Finalement, l’ex-président de la République, Abdelaziz Bouteflika, a eu droit à des funérailles officielles. Décédé dans la soirée de vendredi, à l’âge de 84 ans, le défunt a été inhumé hier au Carré des Martyrs du cimetière d’El Alia en présence du président de la République, Abdelmadjid Tebboune.

Par Feriel Nourine
Etaient également présents à ces obsèques, le président du Conseil de la Nation, Salah Goudjil, le président de l’Assemblée populaire nationale (APN), Ibrahim Boughali, le président du Conseil constitutionnel Kamel Fenniche, le Premier ministre, ministre des Finance Aïmene Benabderrahmane, le Général de Corps d’Armée, Saïd Chanegriha, ainsi que de hauts responsables de l’Etat, des membres du gouvernement, les représentants du corps diplomatique accrédité en Algérie et des membres de la famille du défunt.
C’est le ministre des Moudjahidine et des ayants droit, Laïd Rebiga, qui a prononcé l’oraison funèbre avant que la dépouille de Abdelaziz Bouteflika ne soit mise en terre.
L’accès au cimetière a été restreint aux seuls médias publics, sans qu’il y ait toutefois une retransmission en direct de l’événement. Sur place, le cortège funèbre était attendu par une foule éparse. Celle-ci comptait, entre autres, de nombreux représentants de la zaouïa Belkaidia avec laquelle le défunt entretenait des liens très étroits.
Faut-il rappeler que c’est Abdelaziz Bouteflika qui, dans l’une de ses toutes dernières sorties sur le terrain, en mai 2018, avait inauguré le siège de cette zaouïa, située dans la localité de Tixeraine, commune de Birkhadem.
Parti de la résidence médicalisée à Zéralda, où vivait l’ex-président depuis son premier accident vasculaire en 2013, le cortège funèbre est arrivé au cimetière El Alia après une trentaine de kilomètres. La dépouille mortelle était portée sur un affût de canon tiré par un véhicule blindé recouvert de fleurs, mais loin de l’intéressement des citoyens, a-t-on constaté. Même la présence des hauts responsables du pays et d’officiels venus assister aux obsèques, qui s’étaient isolés depuis des années, semble avoir été décidée dans une démarche qui voulait éviter une réaction hostile de la rue qui avait été le théâtre, le 22 février 2019, d’une entame de Hirak populaire ayant poussé Bouteflika à abandonner son projet de cinquième mandat aux commandes du pays et à déposer sa démission un mois et demi après.

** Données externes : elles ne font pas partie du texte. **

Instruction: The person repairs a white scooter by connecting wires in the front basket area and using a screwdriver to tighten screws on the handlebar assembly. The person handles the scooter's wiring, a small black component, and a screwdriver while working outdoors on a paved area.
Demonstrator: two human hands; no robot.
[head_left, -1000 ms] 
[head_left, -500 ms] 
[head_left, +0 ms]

C’est visiblement aussi dans la logique de cette démarche que la dépouille du défunt n’a pas été exposée pour un dernier hommage de hauts responsables et du peuple. Le défunt président qui comptabilise quatre quinquennats à la magistrature suprême du pays est allé hier rejoindre sa dernière demeure sans que sa dépouille puisse transiter par un palais qui avait accueilli les dépouilles de tous ses prédécesseurs à ce poste.
C’est d’ailleurs plus au moudjahid qu’au président déchu que semblent avoir été consacrées ces obsèques officielles. En témoigne d’abord le choix porté sur le ministre des Moudjahidine pour la lecture de l’oraison funèbre, puis son contenu dédié quasi-exclusivement au parcours de Bouteflika dans la lutte armée livrée au colonialisme français. «L’Algérie fait ses adieux à un moudjahid que l’histoire retiendra pour son apport, aux côtés de ceux dont les noms ont été gravés en lettres d’or durant la lutte armée», a souligné M. Rebiga, ajoutant que «le défunt repose aujourd’hui aux côtés des grandes figures dont les noms ont été immortalisés par leurs rôles, missions et responsabilités qu’ils avaient assumées dans diverses périodes vécues par l’Algérie après le recouvrement de la souveraineté nationale».
L’intervenant ne manquera pas, toutefois, de citer une opération à l’actif du président Bouteflika, à savoir «la Concorde civile» que ce dernier avait initiée quelques mois seulement après son arrivée à la tête du pays, en 1999, et qui deviendra «Charte pour la paix et la réconciliation nationale» en 2005, suite à un référendum populaire. Le défunt a «instauré la concorde civile, la paix et la réconciliation nationale, suite à la tragédie nationale qui a frappé le pays, causant des plaies, destructions et ravages», dira à ce sujet le même ministre.